The possibility of divorce is also an issue that should be met head on by the grantor in considering how to structure the SLAT. Because the SLAT is not includible in the beneficiary spouse’s estate and is not intended to qualify for the marital deduction, the grantor can provide in the SLAT that the spouse’s beneficial interest terminates on the occurrence of an event (such as a divorce). If structured in that way, a divorce would be treated similarly to a death of a beneficiary spouse in that the SLAT assets would be held in trust for the remainder beneficiaries (typically the grantor’s children and descendants) and the beneficiary spouse’s interest would terminate. Another way to structure a SLAT to plan for a potential divorce and remarriage by the grantor is to define spouse in the trust as the person to whom the grantor is married from time to time.
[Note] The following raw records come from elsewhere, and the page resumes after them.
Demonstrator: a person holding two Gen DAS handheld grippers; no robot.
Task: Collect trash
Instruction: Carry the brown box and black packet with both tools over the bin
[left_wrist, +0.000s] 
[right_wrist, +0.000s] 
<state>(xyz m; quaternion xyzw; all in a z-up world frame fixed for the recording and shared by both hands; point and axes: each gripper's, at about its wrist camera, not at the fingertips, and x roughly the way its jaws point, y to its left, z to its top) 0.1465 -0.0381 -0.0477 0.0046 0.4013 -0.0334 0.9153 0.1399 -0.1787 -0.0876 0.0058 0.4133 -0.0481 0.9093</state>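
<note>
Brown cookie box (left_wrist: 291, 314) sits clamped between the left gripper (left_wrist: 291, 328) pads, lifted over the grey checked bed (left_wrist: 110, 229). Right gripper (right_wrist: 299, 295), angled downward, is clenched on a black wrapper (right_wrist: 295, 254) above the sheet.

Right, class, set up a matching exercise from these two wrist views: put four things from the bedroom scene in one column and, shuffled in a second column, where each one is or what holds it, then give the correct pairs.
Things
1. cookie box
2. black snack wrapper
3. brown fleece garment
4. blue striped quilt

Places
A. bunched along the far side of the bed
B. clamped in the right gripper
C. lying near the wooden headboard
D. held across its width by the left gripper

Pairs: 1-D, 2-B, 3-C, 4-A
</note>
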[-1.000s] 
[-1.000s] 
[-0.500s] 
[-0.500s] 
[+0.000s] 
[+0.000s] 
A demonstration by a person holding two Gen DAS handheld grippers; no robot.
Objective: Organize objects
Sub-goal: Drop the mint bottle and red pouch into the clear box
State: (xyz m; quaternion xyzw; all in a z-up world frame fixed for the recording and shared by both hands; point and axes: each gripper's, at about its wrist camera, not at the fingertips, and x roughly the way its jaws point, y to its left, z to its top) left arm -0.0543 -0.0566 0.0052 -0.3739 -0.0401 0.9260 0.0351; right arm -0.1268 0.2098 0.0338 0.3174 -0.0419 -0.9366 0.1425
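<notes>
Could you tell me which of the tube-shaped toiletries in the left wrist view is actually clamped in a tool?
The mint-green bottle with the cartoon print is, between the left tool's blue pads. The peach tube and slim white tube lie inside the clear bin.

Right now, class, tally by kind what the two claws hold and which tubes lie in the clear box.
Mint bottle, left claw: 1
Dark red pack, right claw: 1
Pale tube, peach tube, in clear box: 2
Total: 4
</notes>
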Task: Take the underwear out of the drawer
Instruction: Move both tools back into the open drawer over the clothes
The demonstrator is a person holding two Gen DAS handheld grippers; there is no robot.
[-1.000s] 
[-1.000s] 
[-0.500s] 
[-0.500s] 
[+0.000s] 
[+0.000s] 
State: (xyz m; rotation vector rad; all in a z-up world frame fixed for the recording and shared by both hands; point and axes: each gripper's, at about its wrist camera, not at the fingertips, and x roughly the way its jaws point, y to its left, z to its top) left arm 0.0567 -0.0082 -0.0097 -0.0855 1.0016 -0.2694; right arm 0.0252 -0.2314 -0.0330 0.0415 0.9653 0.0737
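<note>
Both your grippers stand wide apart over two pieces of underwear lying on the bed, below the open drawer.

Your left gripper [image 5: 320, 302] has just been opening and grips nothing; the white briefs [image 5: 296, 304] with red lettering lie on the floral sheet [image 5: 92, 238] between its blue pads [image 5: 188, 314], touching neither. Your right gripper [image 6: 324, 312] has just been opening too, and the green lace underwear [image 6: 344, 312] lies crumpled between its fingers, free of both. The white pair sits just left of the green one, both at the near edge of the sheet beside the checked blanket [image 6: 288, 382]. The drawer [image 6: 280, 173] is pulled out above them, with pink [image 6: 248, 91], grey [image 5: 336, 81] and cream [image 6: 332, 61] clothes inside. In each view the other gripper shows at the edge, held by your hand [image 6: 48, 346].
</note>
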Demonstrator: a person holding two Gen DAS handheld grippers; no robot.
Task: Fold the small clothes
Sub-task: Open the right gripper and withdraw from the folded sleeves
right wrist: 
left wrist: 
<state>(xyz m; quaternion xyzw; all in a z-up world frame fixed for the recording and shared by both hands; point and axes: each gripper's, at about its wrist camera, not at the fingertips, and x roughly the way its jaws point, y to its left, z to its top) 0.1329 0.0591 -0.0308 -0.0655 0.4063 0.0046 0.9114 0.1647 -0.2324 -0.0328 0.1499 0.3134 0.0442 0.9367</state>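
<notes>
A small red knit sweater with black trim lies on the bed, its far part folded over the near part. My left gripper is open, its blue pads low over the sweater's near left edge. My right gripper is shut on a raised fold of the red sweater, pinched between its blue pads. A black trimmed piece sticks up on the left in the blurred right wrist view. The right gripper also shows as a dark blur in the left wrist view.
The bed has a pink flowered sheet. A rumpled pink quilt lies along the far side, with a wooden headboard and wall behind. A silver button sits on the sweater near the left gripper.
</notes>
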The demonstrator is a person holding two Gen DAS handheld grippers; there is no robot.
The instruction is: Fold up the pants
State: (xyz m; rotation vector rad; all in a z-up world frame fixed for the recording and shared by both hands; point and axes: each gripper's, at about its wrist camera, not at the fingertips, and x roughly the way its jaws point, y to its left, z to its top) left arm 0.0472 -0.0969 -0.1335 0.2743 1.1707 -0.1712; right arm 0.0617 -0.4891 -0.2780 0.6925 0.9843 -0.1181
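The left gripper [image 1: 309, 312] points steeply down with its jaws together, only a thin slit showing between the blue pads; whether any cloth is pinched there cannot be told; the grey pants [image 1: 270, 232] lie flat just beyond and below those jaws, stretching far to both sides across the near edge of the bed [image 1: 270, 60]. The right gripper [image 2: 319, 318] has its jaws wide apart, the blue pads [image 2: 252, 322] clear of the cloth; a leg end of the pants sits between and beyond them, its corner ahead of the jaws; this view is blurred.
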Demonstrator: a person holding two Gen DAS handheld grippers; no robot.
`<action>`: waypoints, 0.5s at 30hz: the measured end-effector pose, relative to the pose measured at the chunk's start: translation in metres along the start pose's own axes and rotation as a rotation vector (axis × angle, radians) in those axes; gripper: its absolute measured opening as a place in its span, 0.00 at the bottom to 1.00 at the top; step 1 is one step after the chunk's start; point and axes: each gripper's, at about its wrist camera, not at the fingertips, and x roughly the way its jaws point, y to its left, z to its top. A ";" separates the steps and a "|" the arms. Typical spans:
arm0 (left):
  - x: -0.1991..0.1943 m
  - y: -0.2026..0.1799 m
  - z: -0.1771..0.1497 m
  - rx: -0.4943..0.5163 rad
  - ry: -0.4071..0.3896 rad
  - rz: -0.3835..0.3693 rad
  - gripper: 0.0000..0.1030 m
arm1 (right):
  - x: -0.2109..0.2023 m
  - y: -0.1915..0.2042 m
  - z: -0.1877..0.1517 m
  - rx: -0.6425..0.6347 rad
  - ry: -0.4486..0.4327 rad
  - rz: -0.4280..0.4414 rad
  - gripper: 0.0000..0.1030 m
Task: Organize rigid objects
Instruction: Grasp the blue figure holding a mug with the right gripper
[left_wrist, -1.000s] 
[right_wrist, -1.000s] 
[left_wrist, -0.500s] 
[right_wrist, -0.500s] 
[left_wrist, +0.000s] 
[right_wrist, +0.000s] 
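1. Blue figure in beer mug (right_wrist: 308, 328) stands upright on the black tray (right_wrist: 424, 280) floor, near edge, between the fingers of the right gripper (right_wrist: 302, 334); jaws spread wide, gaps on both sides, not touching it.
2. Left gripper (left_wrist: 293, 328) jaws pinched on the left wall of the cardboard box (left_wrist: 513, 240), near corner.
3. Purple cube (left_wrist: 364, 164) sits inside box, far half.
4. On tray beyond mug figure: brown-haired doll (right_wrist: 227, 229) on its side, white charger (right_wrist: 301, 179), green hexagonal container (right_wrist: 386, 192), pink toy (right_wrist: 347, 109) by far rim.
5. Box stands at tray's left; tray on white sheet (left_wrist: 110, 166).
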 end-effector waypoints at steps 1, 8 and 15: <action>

Using this definition, a divorce would terminate the initial beneficiary spouse’s interest and, if the grantor later remarries, the grantor’s new spouse would become a beneficiary of the SLAT. In long marriages with children of the same union, some grantors are comfortable with divorce risk and do not provide for any contingencies with respect to potential divorce. The decision is a personal one that should be evaluated by each grantor.
SLATs are certainly not cookie-cutter documents that can be prepared without thought, care and consultation. There are many structural decisions about which the estate planning attorney will consult with the grantor. Because a SLAT must be an irrevocable trust to obtain the estate tax benefits, the grantor’s wishes as to several components of the SLAT should be discussed and carefully evaluated.
Timing consideration relating to SLATs
SLATs are typically structured as grantor trusts for income tax purposes. While it may be possible to structure them otherwise, most prefer the grantor trust structure for various reasons. As a part of its budget reconciliation proposal submitted on Sept. 12, 2021, the House Ways and Means Committee has proposed, in addition to cutting the estate tax exemption in half effective Jan. 1, 2022, eliminating the ability to structure grantor trusts so that they may be kept outside of a taxpayer’s taxable estate. The contemplated effective date of this proposal with respect to grantor trusts would be the date of enactment of the law (e.g., if passed, the day the president signs the bill into law). That date could be earlier than Jan. 1, 2022. Therefore, if taxpayers wish to take advantage of the temporarily increased exemption by using SLATs, and if the House Ways and Means Committee proposal is passed, the window for using the SLAT technique in its current form may close soon. Therefore, it is imperative that taxpayers who are interested in exploring whether a SLAT would be a beneficial planning technique take action as soon as possible.